Ein aufschlussreiches Stimmungsbild zu Mobilitätsfragen lieferten auch die Ergebnisse zweier Umfragen, die das Online-Publikum während der Veranstaltung beantwortete.
So gaben auf die Frage nach zukünftigen datengetriebenen Diensten 39 Prozent der Befragten an, sie würden sich auf „eine App für alle Wege“ freuen, um sich das Hantieren mit zehn unterschiedlichen Apps zu ersparen. Bezüglich des Austauschs von Mobilitätsdaten äußerten 46 Prozent, dass es ein großes Hindernis sei, sich darum zu sorgen, Wettbewerbsvorteile aus der Hand zu geben.
In den Mitteilungen des Publikums im Chat spielte das Gemeinwohl eine herausragende Rolle.
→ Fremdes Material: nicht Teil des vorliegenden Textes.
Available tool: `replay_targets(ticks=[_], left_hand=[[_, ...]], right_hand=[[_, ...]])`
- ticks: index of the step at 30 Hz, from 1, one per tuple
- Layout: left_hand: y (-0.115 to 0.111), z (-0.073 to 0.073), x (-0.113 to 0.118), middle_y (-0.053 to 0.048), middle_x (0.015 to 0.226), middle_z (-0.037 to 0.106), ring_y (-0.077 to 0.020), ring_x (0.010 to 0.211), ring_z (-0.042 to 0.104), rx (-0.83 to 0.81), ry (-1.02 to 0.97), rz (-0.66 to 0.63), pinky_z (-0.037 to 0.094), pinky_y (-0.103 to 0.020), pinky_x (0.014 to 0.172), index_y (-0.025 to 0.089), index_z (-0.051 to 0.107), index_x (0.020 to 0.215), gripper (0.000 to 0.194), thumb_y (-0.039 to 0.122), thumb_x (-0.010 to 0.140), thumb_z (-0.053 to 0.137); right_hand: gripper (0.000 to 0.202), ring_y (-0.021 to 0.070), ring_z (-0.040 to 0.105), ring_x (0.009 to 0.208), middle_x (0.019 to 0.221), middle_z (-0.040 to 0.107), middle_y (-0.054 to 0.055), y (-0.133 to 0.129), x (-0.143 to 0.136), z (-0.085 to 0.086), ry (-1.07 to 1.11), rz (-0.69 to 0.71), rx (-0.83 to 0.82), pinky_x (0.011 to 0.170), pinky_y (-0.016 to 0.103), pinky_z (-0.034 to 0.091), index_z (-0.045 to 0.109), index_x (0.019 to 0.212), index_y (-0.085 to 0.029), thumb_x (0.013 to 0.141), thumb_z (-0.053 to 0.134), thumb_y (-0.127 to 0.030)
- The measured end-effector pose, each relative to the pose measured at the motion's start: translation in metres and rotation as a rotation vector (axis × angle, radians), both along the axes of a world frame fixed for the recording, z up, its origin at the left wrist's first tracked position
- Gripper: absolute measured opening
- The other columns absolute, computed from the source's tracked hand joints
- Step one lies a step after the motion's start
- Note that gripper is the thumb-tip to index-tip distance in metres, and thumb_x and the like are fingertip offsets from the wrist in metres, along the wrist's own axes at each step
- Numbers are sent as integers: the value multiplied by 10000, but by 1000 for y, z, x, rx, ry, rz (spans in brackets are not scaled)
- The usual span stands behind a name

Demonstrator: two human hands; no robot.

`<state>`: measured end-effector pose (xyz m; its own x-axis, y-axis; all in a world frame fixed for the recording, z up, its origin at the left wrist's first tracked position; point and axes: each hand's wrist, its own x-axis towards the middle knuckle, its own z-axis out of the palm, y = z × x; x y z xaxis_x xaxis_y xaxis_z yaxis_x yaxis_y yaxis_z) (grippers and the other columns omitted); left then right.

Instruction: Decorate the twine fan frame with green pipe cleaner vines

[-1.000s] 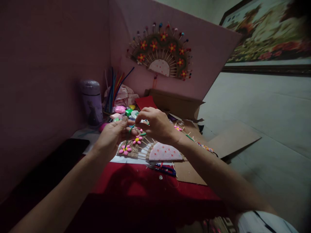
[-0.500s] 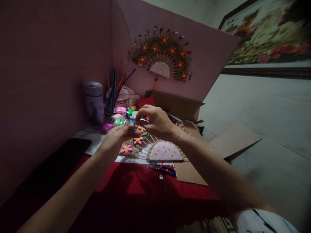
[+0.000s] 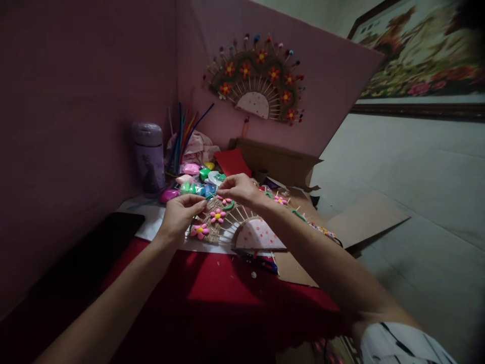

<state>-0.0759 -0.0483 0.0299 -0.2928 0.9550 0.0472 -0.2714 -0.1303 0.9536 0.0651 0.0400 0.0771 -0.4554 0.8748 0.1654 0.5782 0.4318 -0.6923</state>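
Observation:
A thin green strand (image 3: pixel 210 196), which looks like rolled clay, stretches between my two hands. My left hand (image 3: pixel 181 215) pinches its near end between thumb and fingertips. At the other end, my right hand (image 3: pixel 239 188) pinches it with bent fingers. Both hands hover over the left side of a woven stick fan (image 3: pixel 212 235). Pink clay flowers with yellow centres, such as this flower (image 3: pixel 217 216), sit on the weave, along with curved green pieces (image 3: pixel 229 206). A white half-round with red dots (image 3: pixel 257 234) forms the fan's base. My right forearm hides part of the fan.
Bagged coloured clay (image 3: pixel 190 169) lies behind the hands, near a purple bottle (image 3: pixel 148 159) and pipe cleaners (image 3: pixel 182 139). Blue-handled scissors (image 3: pixel 267 264) rest on the red cloth (image 3: pixel 212 283). A finished fan (image 3: pixel 261 76) hangs on the pink board. Cardboard (image 3: pixel 295 270) lies at right.
The green strand hung upright from my right hand onto my left fingers; now it lies nearly level between both hands. My right hand has lowered, and my left fingers have closed on the strand.

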Motion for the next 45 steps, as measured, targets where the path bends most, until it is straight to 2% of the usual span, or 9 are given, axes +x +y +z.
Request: replay_targets(ticks=[3,6,10,14,21,28,33,38,45], left_hand=[[6,-2,0,-26,535,629,-112,412,530,-17,57,29,362,-200,370,106,644,681,306,284,497,809],[10,-3,0,-20,517,616,-110,386,505,-55,104,40,312,-190,328,112,637,661,263,273,517,788],[16,-8,1,-12,506,611,-99,368,483,-48,133,52,306,-188,324,117,638,656,223,260,537,762],[21,-16,0,-10,503,614,-92,371,480,-34,134,59,342,-196,360,128,637,618,200,256,530,764],[21,-17,0,-15,514,624,-84,382,475,-77,170,34,332,-195,380,133,646,619,164,245,556,747],[21,-16,1,-4,518,621,-76,387,464,-127,220,24,320,-183,374,115,646,661,172,258,584,702],[24,-19,1,8,506,606,-71,381,454,-116,230,36,318,-184,375,111,638,649,164,254,588,691],[25,-20,0,13,496,597,-74,379,459,-112,230,39,323,-188,372,112,634,631,146,238,584,690],[25,-19,0,11,493,597,-73,379,465,-119,233,39,322,-183,366,106,629,634,135,225,605,685]], right_hand=[[124,119,614,596,662,691,37,6,-5,-12,-48,-34,-45,533,202,426,718,752,-137,699,677,-241],[139,140,635,659,682,705,33,6,-7,-18,-151,-45,48,548,209,415,728,743,-169,693,689,-292],[154,177,647,734,717,719,30,5,-6,-23,-287,-75,183,576,239,400,746,725,-225,677,694,-362],[171,177,646,725,725,722,37,6,-3,-25,-329,-69,208,564,242,382,759,752,-238,685,694,-381],[177,185,629,756,789,734,54,6,-2,-30,-333,-75,336,614,257,385,771,795,-246,703,693,-375],[168,192,604,717,745,731,49,8,-3,-37,-331,-132,353,613,269,378,775,799,-246,697,700,-356],[137,182,586,738,795,732,46,5,-2,-39,-316,-126,361,643,270,372,773,770,-228,691,718,-325],[130,154,559,672,732,718,42,4,-2,-40,-295,-107,327,606,257,356,771,771,-212,708,709,-307],[79,153,553,694,734,702,32,10,-1,-49,-264,-84,348,611,256,358,762,731,-222,689,725,-278]])
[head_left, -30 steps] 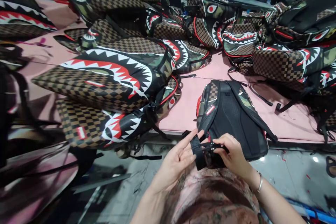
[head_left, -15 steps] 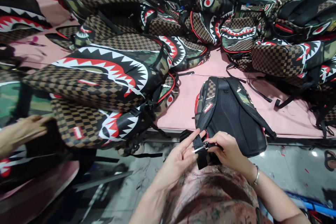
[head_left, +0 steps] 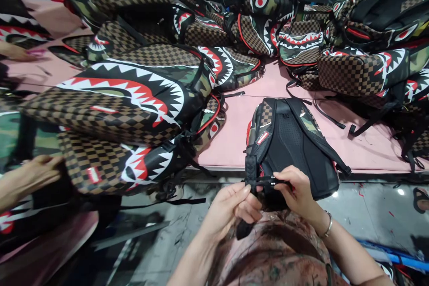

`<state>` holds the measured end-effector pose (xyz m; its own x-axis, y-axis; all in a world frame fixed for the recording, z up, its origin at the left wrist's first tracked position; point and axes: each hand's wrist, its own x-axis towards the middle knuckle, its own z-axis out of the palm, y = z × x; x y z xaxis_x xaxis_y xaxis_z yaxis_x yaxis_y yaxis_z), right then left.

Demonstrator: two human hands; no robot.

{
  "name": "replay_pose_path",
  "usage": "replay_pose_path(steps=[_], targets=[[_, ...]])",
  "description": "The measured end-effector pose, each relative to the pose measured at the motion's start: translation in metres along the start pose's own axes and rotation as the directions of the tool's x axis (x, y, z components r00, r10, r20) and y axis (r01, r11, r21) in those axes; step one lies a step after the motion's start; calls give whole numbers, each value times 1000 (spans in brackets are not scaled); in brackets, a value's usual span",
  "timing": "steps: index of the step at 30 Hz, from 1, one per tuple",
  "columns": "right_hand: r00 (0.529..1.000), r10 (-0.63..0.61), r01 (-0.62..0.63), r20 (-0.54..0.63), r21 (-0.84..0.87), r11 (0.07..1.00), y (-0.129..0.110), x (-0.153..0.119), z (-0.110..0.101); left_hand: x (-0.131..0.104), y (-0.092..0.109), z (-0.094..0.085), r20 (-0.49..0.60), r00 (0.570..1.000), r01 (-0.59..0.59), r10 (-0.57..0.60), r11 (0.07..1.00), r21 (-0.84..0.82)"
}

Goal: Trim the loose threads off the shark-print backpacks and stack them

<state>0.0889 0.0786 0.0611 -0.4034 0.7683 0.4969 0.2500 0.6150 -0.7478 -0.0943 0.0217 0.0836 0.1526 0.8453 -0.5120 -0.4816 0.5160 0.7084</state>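
Observation:
My left hand [head_left: 234, 208] is closed around a black webbing strap [head_left: 250, 167], its fingers curled and its thumb on top. The strap stands up above the grip, and a dark end hangs below it. In my right hand [head_left: 296, 187] is a pair of small black thread scissors [head_left: 268, 181], pointing left at the strap; the blades are hard to make out. Just beyond both hands lies a backpack [head_left: 291, 143], its black padded back and shoulder straps facing up, overhanging the table's near edge.
Shark-mouth checkered backpacks [head_left: 117, 94] are piled on the pink table [head_left: 228, 143] at left. More backpacks [head_left: 350, 71] are heaped at the back and right. Another person's hand [head_left: 36, 174] holds dark material at far left. Thread scraps dot the grey floor [head_left: 368, 205].
My left hand has gone from spread fingers to a closed grip on the strap, slightly lower. The strap now stands upright. The scissors have shifted slightly right with my right hand.

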Motion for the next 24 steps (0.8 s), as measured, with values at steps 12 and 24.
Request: replay_pose_path(steps=[12, 24], targets=[[978, -11, 39, 210, -129, 991, 2, 12, -14, -1, 1, 6, 107, 994, -7, -8, 990, 138], [964, 17, -4, 266, -48, 999, 2, 17, -15, -2, -1, 7, 163, 987, -46, 6, 969, 242]])
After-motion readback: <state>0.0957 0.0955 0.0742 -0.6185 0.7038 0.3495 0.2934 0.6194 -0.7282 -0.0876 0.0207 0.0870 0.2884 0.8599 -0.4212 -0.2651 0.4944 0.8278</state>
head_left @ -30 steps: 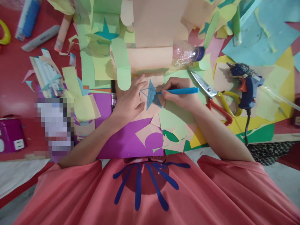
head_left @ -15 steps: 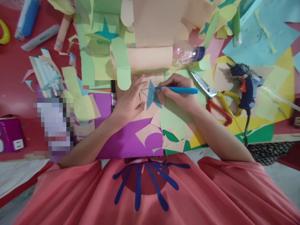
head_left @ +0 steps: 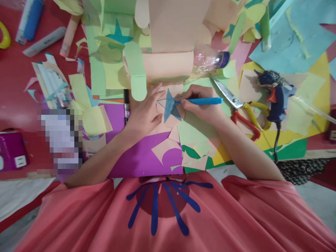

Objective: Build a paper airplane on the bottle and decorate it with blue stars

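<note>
A blue marker [head_left: 206,101] is held in my right hand [head_left: 201,103], its tip at the right side of a star [head_left: 170,105] drawn on a peach paper [head_left: 174,85]. Blue fills much of the star, while its left point is only outlined. My left hand [head_left: 145,113] lies with fingers spread on the left part of the same paper. Behind the paper, a plastic bottle [head_left: 206,58] wrapped in peach paper lies on its side, its dark cap to the right. A green strip [head_left: 138,71] hangs over the wrap near my left fingertips.
Open scissors [head_left: 236,105] and a blue glue gun [head_left: 277,94] lie to the right. On the left are several markers [head_left: 54,78], a pixelated object [head_left: 63,140] and a purple box [head_left: 12,150]. Purple paper [head_left: 141,157] and cut scraps [head_left: 194,161] lie in front.
The marker in my right hand has shifted very slightly, its back end a little higher. My left hand stays in place on the paper.
</note>
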`<state>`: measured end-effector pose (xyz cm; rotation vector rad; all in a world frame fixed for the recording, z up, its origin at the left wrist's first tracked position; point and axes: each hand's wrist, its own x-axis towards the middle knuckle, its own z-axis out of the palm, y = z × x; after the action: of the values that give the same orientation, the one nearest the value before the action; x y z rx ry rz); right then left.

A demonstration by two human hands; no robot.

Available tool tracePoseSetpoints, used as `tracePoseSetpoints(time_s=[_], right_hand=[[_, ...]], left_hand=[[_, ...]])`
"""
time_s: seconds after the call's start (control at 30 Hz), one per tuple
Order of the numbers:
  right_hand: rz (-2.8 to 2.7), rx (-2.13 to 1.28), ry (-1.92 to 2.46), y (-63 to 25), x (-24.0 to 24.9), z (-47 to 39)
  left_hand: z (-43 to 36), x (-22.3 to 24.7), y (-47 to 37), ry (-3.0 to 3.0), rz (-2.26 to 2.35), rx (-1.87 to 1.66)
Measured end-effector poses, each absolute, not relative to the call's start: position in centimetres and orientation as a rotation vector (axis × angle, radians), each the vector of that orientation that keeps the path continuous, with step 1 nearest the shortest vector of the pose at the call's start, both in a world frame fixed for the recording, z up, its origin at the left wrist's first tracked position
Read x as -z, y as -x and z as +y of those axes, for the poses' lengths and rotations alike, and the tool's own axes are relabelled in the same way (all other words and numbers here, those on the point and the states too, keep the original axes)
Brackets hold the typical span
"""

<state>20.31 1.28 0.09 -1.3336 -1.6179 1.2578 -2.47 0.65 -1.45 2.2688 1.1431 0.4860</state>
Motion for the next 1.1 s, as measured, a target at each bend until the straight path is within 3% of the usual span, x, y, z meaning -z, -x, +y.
tracePoseSetpoints(time_s=[1.1], right_hand=[[-1.647,-1.215,1.339,-20.29,-0.36,1.20]], left_hand=[[0.61,1.46,2.42,-2.287,1.168,-0.497]])
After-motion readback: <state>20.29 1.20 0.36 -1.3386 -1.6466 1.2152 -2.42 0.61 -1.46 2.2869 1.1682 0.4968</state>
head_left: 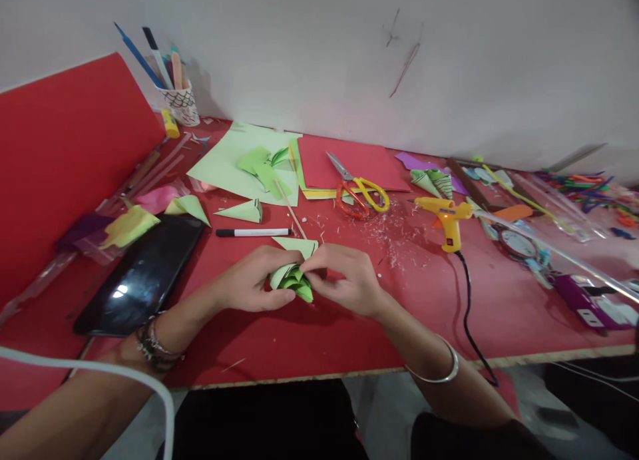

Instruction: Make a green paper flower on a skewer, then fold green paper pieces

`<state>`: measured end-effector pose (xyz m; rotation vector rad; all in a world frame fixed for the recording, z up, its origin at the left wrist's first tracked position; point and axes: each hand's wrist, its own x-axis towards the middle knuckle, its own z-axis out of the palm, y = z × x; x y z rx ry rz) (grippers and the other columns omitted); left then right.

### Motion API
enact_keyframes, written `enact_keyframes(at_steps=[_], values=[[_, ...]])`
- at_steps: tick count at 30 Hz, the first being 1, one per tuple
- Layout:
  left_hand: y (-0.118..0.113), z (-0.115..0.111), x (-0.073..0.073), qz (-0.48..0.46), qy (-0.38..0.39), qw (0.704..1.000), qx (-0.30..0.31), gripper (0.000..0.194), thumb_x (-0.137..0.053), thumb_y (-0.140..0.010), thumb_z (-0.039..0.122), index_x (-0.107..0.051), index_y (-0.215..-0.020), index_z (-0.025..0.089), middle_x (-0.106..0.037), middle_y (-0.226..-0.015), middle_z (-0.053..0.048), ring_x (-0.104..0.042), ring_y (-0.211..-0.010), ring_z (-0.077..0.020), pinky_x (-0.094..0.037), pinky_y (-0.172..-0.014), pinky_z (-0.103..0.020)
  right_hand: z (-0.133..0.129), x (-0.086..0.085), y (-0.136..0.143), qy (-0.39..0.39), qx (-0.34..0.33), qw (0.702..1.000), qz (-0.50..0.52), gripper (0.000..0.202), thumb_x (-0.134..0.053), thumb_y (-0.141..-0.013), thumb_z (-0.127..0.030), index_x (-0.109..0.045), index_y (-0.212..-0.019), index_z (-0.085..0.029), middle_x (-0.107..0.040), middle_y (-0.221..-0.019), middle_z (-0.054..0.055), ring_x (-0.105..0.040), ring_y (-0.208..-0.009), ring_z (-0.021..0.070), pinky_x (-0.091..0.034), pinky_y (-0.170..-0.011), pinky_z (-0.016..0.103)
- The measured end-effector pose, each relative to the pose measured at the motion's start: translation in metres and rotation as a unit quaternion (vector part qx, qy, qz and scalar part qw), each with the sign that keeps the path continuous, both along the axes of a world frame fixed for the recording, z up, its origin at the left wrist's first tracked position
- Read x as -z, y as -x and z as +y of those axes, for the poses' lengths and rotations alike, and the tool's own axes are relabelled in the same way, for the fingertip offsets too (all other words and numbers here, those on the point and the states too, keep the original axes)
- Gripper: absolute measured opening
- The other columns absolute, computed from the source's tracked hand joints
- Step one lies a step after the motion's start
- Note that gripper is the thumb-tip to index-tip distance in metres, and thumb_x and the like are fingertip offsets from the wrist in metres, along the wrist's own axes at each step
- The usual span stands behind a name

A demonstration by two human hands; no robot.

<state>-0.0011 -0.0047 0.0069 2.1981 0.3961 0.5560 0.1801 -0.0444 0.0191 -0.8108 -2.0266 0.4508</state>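
Observation:
Near the front of the red table, my left hand (257, 279) is closed around a light green paper cone (283, 275) with darker green paper pieces (300, 288) inside its mouth. My right hand (347, 277) pinches the rim of these green pieces between thumb and fingers. Just behind my hands lies another pale green paper piece (304, 246), partly covered by my fingers. A thin wooden stick (291, 208) points toward it. Farther back is a black-and-white marker (253, 233), and behind that a flat green paper cone (244, 211).
Scissors (355, 192) with red and yellow handles rest by red paper sheets (349, 164). A yellow glue gun (446, 217) stands to the right, its black cord (468, 307) running over the table edge. At left are a dark phone (142, 273) and a pen cup (182, 104).

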Motion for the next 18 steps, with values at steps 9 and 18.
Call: enact_keyframes(at_steps=[9, 18], values=[[0.0002, -0.0010, -0.0024, -0.014, -0.024, 1.000, -0.006, 0.024, -0.042, -0.077, 0.036, -0.047, -0.087, 0.015, -0.054, -0.073, -0.003, -0.050, -0.062, -0.0138, -0.040, -0.058, -0.025, -0.0016, -0.0003, 0.0014, 0.001, 0.010, 1.000, 0.029, 0.009, -0.051, -0.075, -0.011, -0.055, -0.074, -0.018, -0.056, -0.065, -0.001, -0.052, -0.062, 0.0074, -0.044, -0.058, 0.020], [-0.0024, -0.0034, -0.0066, -0.056, 0.021, 0.998, -0.009, 0.034, -0.036, -0.080, 0.047, -0.046, -0.080, 0.015, -0.052, -0.066, -0.002, -0.048, -0.059, -0.0137, -0.039, -0.053, -0.024, -0.0049, -0.0043, 0.0051, 0.081, -0.001, 0.993, 0.087, 0.013, -0.049, -0.074, -0.010, -0.058, -0.076, -0.019, -0.058, -0.067, -0.001, -0.053, -0.062, 0.0078, -0.045, -0.059, 0.022]])
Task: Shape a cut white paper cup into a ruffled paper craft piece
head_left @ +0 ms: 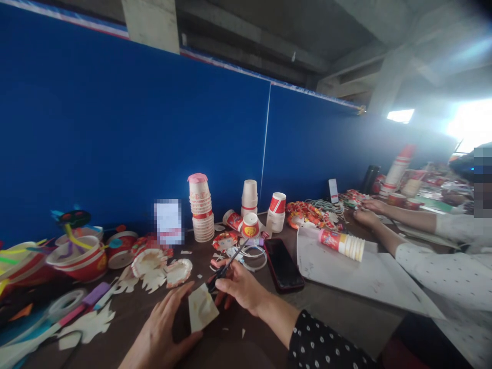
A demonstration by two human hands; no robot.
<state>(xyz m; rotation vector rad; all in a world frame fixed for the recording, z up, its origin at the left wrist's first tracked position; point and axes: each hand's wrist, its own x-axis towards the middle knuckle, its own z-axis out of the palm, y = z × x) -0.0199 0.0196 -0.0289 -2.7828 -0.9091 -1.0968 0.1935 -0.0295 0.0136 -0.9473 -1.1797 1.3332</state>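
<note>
My right hand (242, 288) is closed around a pair of scissors (233, 260); the dark handles sit at my fingers and the blades point up and away to the right. Between my two hands a pale, cut piece of paper cup wall (202, 307) stands tilted just above the dark table. My left hand (163, 320) is beside that piece, thumb and fingers spread apart. Its thumb lies near the lower edge, and I cannot tell whether it touches. Small paper scraps (243, 333) lie below my right hand.
Ahead are stacked paper cups (202, 220), more cups (277, 211), white rings (255, 258) and a phone (284, 264). On the left lie cut cups (82, 256), scraps and tape (67, 305). A co-worker's arms (415, 261) reach over the right side, beyond a white board (353, 279).
</note>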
Mehrfach äußerten Teilnehmende Kritik daran, dass der Datenaustausch kommerzialisiert würde. Ein Teilnehmer schlug vor, Unternehmen sollten Gebühren entrichten, wenn sie Daten nutzen, die mit öffentlichen Mitteln erzeugt worden sind. Andere hielten das für kontraproduktiv – auch Prof. Dr. Otto, der sich neben seiner Rolle im Panel ausgiebig dem Beantworten von Chatnachrichten widmete.
Des Weiteren kam die Frage auf, wie mit der Übermacht der „Großen“, der tonangebenden Tech-Giganten aus den USA, umzugehen sei. Eine der Antworten lautete, „mitmachen lassen, aber zu europäischen Konditionen“. Manche richteten die Blicke lieber auf die Kleinen: das Modellprojekt Stadtnavi aus dem baden-württembergischen Herrenberg wurde gleich mehrfach als Best-Practice-Beispiel genannt.
Zum Abschluss der Veranstaltung erläuterten die MoveMobility-Mitarbeiterinnen die Funktionen und Möglichkeiten des neuen Emmett-Netzwerks (siehe auch diesen Beitrag auf Emmett) und luden die Teilnehmenden ein, sich dort direkt ein Profil anzulegen und beispielsweise Mitmach-Gesuche, Daten-Angebote oder Kontaktanfragen zu starten.